Imagina esta escena: acaban de leer la Biblia, un cuento o de ver una película… y tu hijo no puede dejar de hablar de lo que vio o escuchó. Lo vuelve a contar, lo actúa, lo repite una y otra vez. Se lo cuenta a quien tenga al frente, con lujo de detalles.
Esa habilidad tan natural —e incluso ese momento en la noche cuando le preguntas “¿cómo te fue hoy?” y te da un pequeño resumen de su día— tiene un nombre: narración.
Y aunque parezca algo sencillo, en realidad están pasando muchas cosas al mismo tiempo: el niño está usando su atención, su memoria, su vocabulario, su capacidad de conectar ideas… está pensando.
La narración es una habilidad con la que los niños vienen de forma natural. Sin embargo, con el tiempo puede irse perdiendo entre pantallas, distracciones y estímulos constantes.
Por eso, en la metodología de Charlotte Mason, la narración ocupa un lugar central. No se trata solo de repetir lo que se leyó o escuchó, sino de algo mucho más profundo: cómo cada niño procesa, organiza y expresa el conocimiento con sus propias palabras.
Charlotte Mason llamaba a este proceso el “acto de saber”, porque realmente no conocemos algo hasta que lo pensamos, lo conectamos y lo hacemos nuestro.
En este enfoque, la narración es la herramienta principal para formar el hábito de la atención.
Cuando un niño sabe que va a narrar:
- Escucha con intención
- Se enfoca más
- Retiene mejor la información
Y poco a poco, sin presión, desarrolla una mente más atenta, organizada y reflexiva.
Todo comienza con algo clave: elegir un buen libro.Pero no cualquier libro. Un libro vivo.
Un libro que:
- Conecte con sus intereses
- Despierte emociones
- Le ayude a crear imágenes mentales
- Alimente su imaginación
La narración, como cualquier hábito, toma tiempo.
Por eso:
- Lee 15 minutos diarios o un capítulo corto
- Antes de continuar, recuerda brevemente lo que leyeron antes
- No te enfoques en avanzar páginas, sino en la calidad de la atención
Sin presión. Sin frustración. Pero sí retando su mente.
Después de la lectura viene la narración.
El niño cuenta el pasaje con sus propias palabras. No se trata de repetir exactamente, sino de expresar lo que entendió.
Y aquí es donde ocurre la magia.
Narrar no es solo hablar. Hay muchas formas de hacerlo, y eso lo hace aún más rico y divertido:
- Actuar la parte que más le llamó la atención
- Grabar un pequeño “podcast”
- Hacer dibujos o descripciones
- Inventar una entrevista a un personaje
- Contarle la historia a otra persona
- Modelar una escena con plastilina o arcilla
También puedes ir un paso más allá y crear pequeños momentos para conversar sobre lo leído.
Abrir espacio para:
- Hacer preguntas (pueden crear un libro con todas las preguntas que surjan para investigar después)

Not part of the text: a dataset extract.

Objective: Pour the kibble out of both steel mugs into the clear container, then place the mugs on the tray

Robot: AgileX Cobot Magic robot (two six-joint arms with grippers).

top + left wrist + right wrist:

- Conversar sobre ideas del libro
- Descubrir palabras nuevas y usarlas
- Escuchar diferentes puntos de vista
Estos momentos, aunque sencillos, enriquecen muchísimo la comprensión y hacen que el aprendizaje sea más vivo y compartido.
La narración no es una tarea más. Es una forma de aprender profundamente, de formar pensamiento y de ayudar a los niños a apropiarse del conocimiento de manera significativa.
Empieza poco a poco, con paciencia, sin perfección, pero con intención.
Te animo a ponerlo en práctica en casa y a crecer en este hábito junto a tu familia. Con el tiempo, verás cómo no solo mejora la forma en que tus hijos aprenden, sino también la forma en que piensan, expresan y se relacionan con el mundo.